• [WORK INSTRUCTION]: Using the listing below, set down each line from the line containing "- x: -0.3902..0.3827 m" through the line containing "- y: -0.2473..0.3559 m", both ends included, exactly and with nothing added.

• [DATA UNDER STUDY]:
———

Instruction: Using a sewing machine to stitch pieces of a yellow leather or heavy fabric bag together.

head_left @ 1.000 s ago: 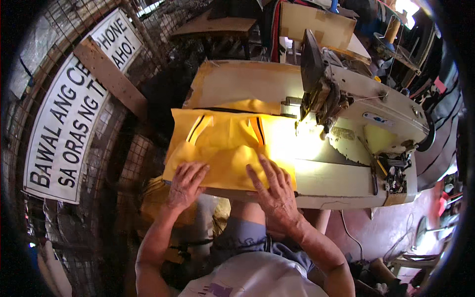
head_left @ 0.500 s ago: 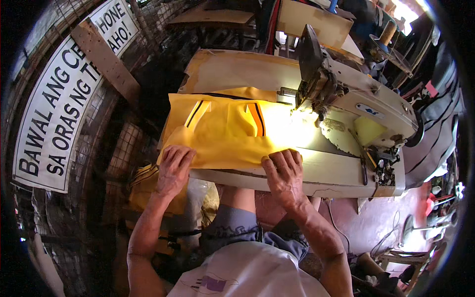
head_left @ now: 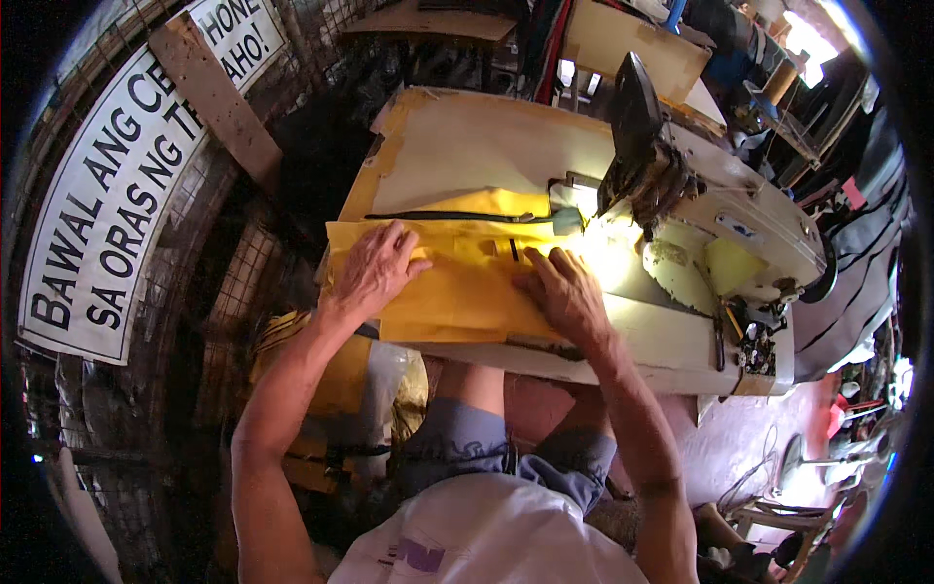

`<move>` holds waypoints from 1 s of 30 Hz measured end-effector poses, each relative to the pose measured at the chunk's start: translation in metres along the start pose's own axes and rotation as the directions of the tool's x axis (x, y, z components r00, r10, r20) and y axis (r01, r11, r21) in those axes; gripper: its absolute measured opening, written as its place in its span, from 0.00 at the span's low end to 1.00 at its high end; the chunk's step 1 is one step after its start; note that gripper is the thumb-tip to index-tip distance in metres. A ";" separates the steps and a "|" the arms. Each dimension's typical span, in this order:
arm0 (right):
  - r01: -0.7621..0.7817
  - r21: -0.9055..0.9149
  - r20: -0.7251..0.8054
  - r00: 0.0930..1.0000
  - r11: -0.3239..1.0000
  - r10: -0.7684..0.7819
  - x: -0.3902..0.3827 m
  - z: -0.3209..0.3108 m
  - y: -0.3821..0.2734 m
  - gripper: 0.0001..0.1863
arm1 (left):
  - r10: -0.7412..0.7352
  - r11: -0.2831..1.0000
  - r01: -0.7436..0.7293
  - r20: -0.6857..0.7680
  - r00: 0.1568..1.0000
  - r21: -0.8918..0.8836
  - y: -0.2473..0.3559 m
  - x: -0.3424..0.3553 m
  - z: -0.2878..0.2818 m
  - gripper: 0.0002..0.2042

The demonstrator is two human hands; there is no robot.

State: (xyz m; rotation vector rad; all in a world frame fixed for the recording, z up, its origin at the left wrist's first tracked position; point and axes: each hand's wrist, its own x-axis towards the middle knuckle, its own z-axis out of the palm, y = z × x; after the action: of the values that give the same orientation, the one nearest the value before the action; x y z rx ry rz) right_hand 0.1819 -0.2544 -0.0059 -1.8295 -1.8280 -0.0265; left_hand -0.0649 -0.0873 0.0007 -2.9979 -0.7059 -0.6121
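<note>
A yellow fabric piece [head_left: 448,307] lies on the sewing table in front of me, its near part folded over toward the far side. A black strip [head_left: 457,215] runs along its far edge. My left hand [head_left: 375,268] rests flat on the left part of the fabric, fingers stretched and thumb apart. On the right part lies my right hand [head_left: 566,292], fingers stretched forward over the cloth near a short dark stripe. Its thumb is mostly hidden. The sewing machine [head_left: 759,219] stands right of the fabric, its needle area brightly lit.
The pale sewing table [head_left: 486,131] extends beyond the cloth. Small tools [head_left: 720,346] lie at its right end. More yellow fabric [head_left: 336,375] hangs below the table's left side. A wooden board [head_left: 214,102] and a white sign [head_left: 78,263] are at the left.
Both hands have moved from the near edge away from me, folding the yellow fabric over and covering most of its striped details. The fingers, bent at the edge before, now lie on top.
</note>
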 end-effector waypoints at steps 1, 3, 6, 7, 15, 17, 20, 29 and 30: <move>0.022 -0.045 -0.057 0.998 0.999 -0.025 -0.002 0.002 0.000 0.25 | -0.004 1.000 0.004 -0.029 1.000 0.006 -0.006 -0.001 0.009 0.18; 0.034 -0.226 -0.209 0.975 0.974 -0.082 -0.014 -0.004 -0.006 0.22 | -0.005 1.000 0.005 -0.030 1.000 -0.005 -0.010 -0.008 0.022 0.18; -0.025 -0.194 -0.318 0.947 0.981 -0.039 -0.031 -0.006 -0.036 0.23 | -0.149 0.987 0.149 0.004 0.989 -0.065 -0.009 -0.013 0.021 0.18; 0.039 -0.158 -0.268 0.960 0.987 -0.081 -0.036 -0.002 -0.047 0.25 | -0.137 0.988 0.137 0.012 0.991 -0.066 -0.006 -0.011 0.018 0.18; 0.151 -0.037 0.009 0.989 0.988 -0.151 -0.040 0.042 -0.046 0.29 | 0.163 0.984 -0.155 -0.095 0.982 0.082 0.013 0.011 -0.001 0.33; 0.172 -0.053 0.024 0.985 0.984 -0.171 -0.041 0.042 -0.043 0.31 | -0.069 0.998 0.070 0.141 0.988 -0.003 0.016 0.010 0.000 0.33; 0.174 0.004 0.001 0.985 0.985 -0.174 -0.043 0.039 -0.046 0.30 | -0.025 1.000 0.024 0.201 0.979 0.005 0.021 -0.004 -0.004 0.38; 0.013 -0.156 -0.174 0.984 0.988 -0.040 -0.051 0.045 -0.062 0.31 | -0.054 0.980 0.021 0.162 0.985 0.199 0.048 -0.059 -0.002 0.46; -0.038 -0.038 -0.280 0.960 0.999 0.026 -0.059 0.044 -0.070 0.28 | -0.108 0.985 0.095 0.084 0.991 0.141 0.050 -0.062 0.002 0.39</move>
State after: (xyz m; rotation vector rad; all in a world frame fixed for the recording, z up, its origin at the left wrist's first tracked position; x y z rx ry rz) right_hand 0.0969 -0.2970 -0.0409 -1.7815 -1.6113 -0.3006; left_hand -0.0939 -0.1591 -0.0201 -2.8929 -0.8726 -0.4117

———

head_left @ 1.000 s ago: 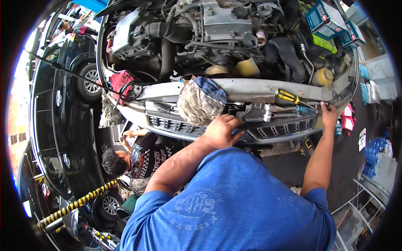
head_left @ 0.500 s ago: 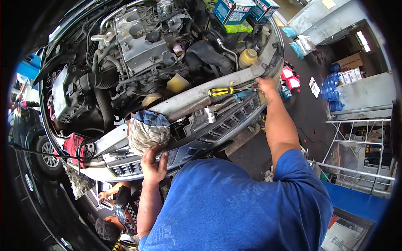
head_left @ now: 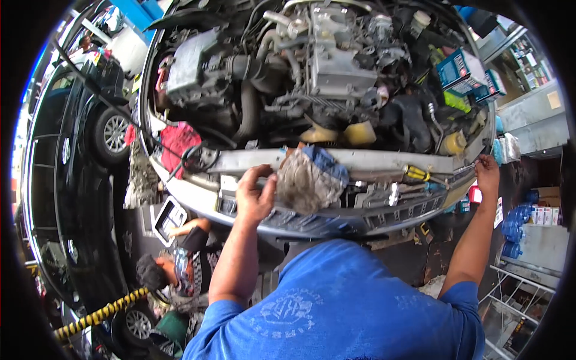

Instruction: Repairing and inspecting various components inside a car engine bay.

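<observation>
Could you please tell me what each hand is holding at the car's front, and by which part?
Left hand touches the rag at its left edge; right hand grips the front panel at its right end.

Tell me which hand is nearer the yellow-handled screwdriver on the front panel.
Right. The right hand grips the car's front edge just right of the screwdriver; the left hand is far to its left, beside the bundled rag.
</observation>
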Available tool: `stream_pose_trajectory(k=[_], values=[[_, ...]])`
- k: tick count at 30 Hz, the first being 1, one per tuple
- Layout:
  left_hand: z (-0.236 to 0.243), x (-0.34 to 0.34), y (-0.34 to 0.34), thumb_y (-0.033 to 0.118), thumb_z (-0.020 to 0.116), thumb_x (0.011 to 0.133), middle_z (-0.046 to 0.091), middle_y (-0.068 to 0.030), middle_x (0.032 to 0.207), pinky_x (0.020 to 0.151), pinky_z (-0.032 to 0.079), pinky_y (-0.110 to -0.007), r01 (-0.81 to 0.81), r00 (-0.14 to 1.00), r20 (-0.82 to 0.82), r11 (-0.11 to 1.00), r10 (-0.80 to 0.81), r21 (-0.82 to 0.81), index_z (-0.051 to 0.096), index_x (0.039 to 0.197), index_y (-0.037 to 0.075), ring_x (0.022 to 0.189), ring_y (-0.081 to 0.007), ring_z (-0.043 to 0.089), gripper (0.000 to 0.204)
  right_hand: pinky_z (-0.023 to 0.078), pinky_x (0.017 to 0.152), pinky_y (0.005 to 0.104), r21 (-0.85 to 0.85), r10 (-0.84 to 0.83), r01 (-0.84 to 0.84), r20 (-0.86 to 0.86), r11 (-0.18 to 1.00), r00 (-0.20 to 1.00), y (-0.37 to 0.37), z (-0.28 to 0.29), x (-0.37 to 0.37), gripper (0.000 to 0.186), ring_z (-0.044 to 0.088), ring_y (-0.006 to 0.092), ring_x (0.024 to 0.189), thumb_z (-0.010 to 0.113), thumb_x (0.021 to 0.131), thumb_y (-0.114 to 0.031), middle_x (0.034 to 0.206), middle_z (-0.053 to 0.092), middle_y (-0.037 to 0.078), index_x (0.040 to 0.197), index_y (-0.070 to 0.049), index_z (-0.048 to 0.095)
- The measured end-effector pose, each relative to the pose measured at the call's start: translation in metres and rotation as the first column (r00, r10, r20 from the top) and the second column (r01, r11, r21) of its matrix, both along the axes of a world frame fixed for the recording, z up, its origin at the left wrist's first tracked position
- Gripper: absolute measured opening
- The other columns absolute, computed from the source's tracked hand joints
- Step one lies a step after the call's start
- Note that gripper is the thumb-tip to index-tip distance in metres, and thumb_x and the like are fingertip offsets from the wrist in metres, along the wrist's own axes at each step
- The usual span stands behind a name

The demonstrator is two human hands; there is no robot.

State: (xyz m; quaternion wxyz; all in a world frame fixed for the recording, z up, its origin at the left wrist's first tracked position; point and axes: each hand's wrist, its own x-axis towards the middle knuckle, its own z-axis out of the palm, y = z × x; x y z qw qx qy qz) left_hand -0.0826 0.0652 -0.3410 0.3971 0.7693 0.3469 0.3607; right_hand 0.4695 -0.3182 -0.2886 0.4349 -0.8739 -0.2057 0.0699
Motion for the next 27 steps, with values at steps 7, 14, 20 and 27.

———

• [OUTPUT FOR THIS TASK]:
  - x: -0.3902..0.3827 m
  - z: -0.3209..0.3108 m
  - y: -0.3821..0.2734 m
  - gripper: 0.0001..0.1863
arm1 (left):
  - r10: -0.7412..0.7352
  - r11: -0.2831..1.0000
  - r01: -0.7436..0.7293
  - r20: -0.6857..0.7680
  - r00: 0.1568..1.0000
  - r21: -0.8918..0.8836
  - y: -0.2473..0.3559 m

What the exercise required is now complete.